Records contained in a dataset
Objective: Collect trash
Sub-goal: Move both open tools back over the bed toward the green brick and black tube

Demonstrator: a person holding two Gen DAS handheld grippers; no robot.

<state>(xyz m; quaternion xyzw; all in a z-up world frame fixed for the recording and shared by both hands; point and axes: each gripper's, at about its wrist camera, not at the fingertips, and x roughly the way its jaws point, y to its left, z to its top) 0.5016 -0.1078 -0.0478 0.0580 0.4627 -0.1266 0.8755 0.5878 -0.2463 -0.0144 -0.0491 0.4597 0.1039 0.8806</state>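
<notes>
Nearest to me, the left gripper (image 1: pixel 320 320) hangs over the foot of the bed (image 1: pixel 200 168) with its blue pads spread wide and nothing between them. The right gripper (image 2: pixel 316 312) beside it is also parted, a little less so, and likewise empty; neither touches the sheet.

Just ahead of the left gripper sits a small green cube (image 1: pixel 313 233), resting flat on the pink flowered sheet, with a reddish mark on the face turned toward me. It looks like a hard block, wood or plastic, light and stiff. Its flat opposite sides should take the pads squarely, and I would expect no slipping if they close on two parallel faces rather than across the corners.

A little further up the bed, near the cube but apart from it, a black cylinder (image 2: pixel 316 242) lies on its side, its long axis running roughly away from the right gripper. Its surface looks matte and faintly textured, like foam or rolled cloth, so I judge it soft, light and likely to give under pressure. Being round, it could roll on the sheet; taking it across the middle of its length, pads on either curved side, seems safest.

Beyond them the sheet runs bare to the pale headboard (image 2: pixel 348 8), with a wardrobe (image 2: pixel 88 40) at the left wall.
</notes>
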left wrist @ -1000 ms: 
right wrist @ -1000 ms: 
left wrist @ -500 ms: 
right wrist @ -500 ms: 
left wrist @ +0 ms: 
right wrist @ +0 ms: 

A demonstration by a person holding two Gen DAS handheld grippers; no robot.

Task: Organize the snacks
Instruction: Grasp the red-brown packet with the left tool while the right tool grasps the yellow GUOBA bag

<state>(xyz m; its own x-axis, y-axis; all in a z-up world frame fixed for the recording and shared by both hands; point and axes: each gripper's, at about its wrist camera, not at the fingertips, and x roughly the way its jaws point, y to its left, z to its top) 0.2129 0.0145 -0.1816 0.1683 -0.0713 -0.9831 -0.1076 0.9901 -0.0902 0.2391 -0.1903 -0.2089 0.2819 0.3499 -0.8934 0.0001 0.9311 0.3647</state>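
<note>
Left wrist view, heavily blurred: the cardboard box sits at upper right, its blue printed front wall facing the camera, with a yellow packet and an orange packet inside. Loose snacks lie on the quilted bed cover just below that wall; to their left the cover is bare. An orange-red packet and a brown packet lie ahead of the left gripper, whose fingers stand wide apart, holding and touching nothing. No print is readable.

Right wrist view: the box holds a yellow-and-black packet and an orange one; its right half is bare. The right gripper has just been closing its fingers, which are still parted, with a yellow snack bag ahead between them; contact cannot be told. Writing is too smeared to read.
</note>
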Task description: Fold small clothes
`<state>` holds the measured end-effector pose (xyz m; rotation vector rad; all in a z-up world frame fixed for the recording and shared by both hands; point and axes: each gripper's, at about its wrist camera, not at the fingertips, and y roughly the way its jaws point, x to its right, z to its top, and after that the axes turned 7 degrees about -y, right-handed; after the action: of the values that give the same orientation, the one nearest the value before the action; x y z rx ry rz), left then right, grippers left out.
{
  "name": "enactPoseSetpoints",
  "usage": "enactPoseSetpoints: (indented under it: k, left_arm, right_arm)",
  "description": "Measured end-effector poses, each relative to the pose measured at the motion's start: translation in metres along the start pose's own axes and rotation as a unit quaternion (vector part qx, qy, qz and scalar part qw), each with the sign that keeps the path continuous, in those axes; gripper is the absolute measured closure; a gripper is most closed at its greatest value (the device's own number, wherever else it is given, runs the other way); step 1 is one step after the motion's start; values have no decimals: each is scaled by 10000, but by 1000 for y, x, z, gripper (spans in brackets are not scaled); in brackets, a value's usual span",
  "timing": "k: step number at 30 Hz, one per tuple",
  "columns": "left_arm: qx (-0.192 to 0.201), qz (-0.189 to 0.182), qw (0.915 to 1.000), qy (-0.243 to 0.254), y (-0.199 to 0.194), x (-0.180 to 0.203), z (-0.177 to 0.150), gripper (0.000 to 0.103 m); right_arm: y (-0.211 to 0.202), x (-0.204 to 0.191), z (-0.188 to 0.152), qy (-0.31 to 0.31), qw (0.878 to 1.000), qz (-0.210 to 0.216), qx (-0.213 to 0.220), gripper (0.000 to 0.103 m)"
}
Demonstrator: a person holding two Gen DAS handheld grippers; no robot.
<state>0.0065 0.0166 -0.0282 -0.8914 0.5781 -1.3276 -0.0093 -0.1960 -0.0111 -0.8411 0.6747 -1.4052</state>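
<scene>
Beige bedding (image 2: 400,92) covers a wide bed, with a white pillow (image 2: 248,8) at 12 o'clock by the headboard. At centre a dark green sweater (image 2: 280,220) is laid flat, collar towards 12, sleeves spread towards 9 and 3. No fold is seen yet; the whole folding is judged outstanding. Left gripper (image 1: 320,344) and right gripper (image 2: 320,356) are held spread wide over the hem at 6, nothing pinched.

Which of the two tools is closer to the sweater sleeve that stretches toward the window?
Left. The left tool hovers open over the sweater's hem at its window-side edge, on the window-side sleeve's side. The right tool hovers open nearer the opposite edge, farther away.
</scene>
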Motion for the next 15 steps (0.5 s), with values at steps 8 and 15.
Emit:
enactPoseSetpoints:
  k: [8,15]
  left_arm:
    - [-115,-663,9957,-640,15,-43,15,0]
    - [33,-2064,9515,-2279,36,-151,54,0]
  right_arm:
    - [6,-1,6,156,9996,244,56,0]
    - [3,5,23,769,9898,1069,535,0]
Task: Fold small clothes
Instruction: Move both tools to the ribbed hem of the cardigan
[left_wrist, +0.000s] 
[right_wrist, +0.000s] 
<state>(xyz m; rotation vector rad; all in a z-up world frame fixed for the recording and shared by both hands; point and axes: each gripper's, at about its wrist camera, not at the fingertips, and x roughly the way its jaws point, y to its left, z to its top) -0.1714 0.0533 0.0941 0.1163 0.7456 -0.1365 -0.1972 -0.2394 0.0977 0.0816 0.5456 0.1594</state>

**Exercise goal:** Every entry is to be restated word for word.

**The completed task:**
Objective: Collect trash
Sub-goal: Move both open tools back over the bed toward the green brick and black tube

Demonstrator: a person holding two Gen DAS handheld grippers; no robot.

<state>(xyz m; quaternion xyzw; all in a z-up world frame fixed for the recording and shared by both hands; point and axes: each gripper's, at about its wrist camera, not at the fingertips, and x roughly the way its jaws point, y to its left, z to its top) 0.5016 -0.1078 -0.0478 0.0580 0.4627 -0.1266 0.8755 0.5878 -0.2463 -0.0144 -0.0491 0.4597 0.1039 0.8806</state>
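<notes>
Nearest to me, the left gripper (image 1: pixel 320 320) hangs over the foot of the bed (image 1: pixel 200 168) with its blue pads spread wide and nothing between them. The right gripper (image 2: pixel 316 312) beside it is also parted, a little less so, and likewise empty; neither touches the sheet.

Just ahead of the left gripper sits a small green cube (image 1: pixel 313 233), resting flat on the pink flowered sheet, with a reddish mark on the face turned toward me. It looks like a hard block, wood or plastic, light and stiff. Its flat opposite sides should take the pads squarely, and I would expect no slipping if they close on two parallel faces rather than across the corners.

A little further up the bed, near the cube but apart from it, a black cylinder (image 2: pixel 316 242) lies on its side, its long axis running roughly away from the right gripper. Its surface looks matte and faintly textured, like foam or rolled cloth, so I judge it soft, light and likely to give under pressure. Being round, it could roll on the sheet; taking it across the middle of its length, pads on either curved side, seems safest.

Beyond them the sheet runs bare to the pale headboard (image 2: pixel 348 8), with a wardrobe (image 2: pixel 88 40) at the left wall.
</notes>
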left wrist @ -1000 ms: 
right wrist @ -1000 ms: 
left wrist @ -500 ms: 
right wrist @ -500 ms: 
left wrist @ +0 ms: 
right wrist @ +0 ms: 

A demonstration by a person holding two Gen DAS handheld grippers; no robot.

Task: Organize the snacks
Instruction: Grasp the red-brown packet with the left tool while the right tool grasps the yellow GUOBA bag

<state>(xyz m; its own x-axis, y-axis; all in a z-up world frame fixed for the recording and shared by both hands; point and axes: each gripper's, at about its wrist camera, not at the fingertips, and x roughly the way its jaws point, y to its left, z to its top) 0.2129 0.0145 -0.1816 0.1683 -0.0713 -0.9831 -0.1076 0.9901 -0.0902 0.2391 -0.1903 -0.2089 0.2819 0.3499 -0.8934 0.0001 0.9311 0.3647</state>
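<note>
Left wrist view, heavily blurred: the cardboard box sits at upper right, its blue printed front wall facing the camera, with a yellow packet and an orange packet inside. Loose snacks lie on the quilted bed cover just below that wall; to their left the cover is bare. An orange-red packet and a brown packet lie ahead of the left gripper, whose fingers stand wide apart, holding and touching nothing. No print is readable.

Right wrist view: the box holds a yellow-and-black packet and an orange one; its right half is bare. The right gripper has just been closing its fingers, which are still parted, with a yellow snack bag ahead between them; contact cannot be told. Writing is too smeared to read.
</note>
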Task description: Fold small clothes
`<state>` holds the measured end-effector pose (xyz m; rotation vector rad; all in a z-up world frame fixed for the recording and shared by both hands; point and axes: each gripper's, at about its wrist camera, not at the fingertips, and y roughly the way its jaws point, x to its right, z to its top, and after that the axes turned 7 degrees about -y, right-handed; after the action: of the values that give the same orientation, the one nearest the value before the action; x y z rx ry rz), left then right, grippers left out.
{
  "name": "enactPoseSetpoints",
  "usage": "enactPoseSetpoints: (indented under it: k, left_arm, right_arm)",
  "description": "Measured end-effector poses, each relative to the pose measured at the motion's start: translation in metres along the start pose's own axes and rotation as a unit quaternion (vector part qx, qy, qz and scalar part qw), each with the sign that keeps the path continuous, in those axes; gripper is the absolute measured closure; a gripper is most closed at its greatest value (the device's own number, wherever else it is given, runs the other way); step 1 is one step after the motion's start; values have no decimals: each is scaled by 10000, but by 1000 for y, x, z, gripper (spans in brackets are not scaled); in brackets, a value's usual span",
  "timing": "k: step number at 30 Hz, one per tuple",
  "columns": "left_arm: qx (-0.192 to 0.201), qz (-0.189 to 0.182), qw (0.915 to 1.000), qy (-0.243 to 0.254), y (-0.199 to 0.194), x (-0.180 to 0.203), z (-0.177 to 0.150), gripper (0.000 to 0.103 m); right_arm: y (-0.211 to 0.202), x (-0.204 to 0.191), z (-0.188 to 0.152), qy (-0.31 to 0.31), qw (0.878 to 1.000), qz (-0.210 to 0.216), qx (-0.213 to 0.220), gripper (0.000 to 0.103 m)"
}
Demonstrator: a person holding two Gen DAS handheld grippers; no robot.
<state>0.0065 0.0166 -0.0282 -0.8914 0.5781 -1.3276 -0.0093 -0.1960 -0.0111 -0.8411 0.6747 -1.4052</state>
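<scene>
Beige bedding (image 2: 400,92) covers a wide bed, with a white pillow (image 2: 248,8) at 12 o'clock by the headboard. At centre a dark green sweater (image 2: 280,220) is laid flat, collar towards 12, sleeves spread towards 9 and 3. No fold is seen yet; the whole folding is judged outstanding. Left gripper (image 1: 320,344) and right gripper (image 2: 320,356) are held spread wide over the hem at 6, nothing pinched.

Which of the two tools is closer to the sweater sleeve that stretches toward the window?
Left. The left tool hovers open over the sweater's hem at its window-side edge, on the window-side sleeve's side. The right tool hovers open nearer the opposite edge, farther away.
</scene>
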Motion for the next 15 steps (0.5 s), with values at steps 8 and 15.
Emit:
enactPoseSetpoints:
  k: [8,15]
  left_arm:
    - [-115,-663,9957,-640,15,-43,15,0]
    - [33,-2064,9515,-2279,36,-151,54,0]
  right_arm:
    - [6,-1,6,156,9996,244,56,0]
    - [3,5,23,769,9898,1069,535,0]
Task: Fold small clothes
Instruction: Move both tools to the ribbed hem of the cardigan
[left_wrist, +0.000s] 
[right_wrist, +0.000s] 
<state>(xyz m; rotation vector rad; all in a z-up world frame fixed for the recording and shared by both hands; point and axes: each gripper's, at about its wrist camera, not at the fingertips, and x roughly the way its jaws point, y to its left, z to its top) -0.1714 0.0533 0.0941 0.1163 0.7456 -0.1365 -0.1972 -0.2394 0.0977 0.0816 0.5456 0.1594</state>

Nothing else is needed to complete the exercise.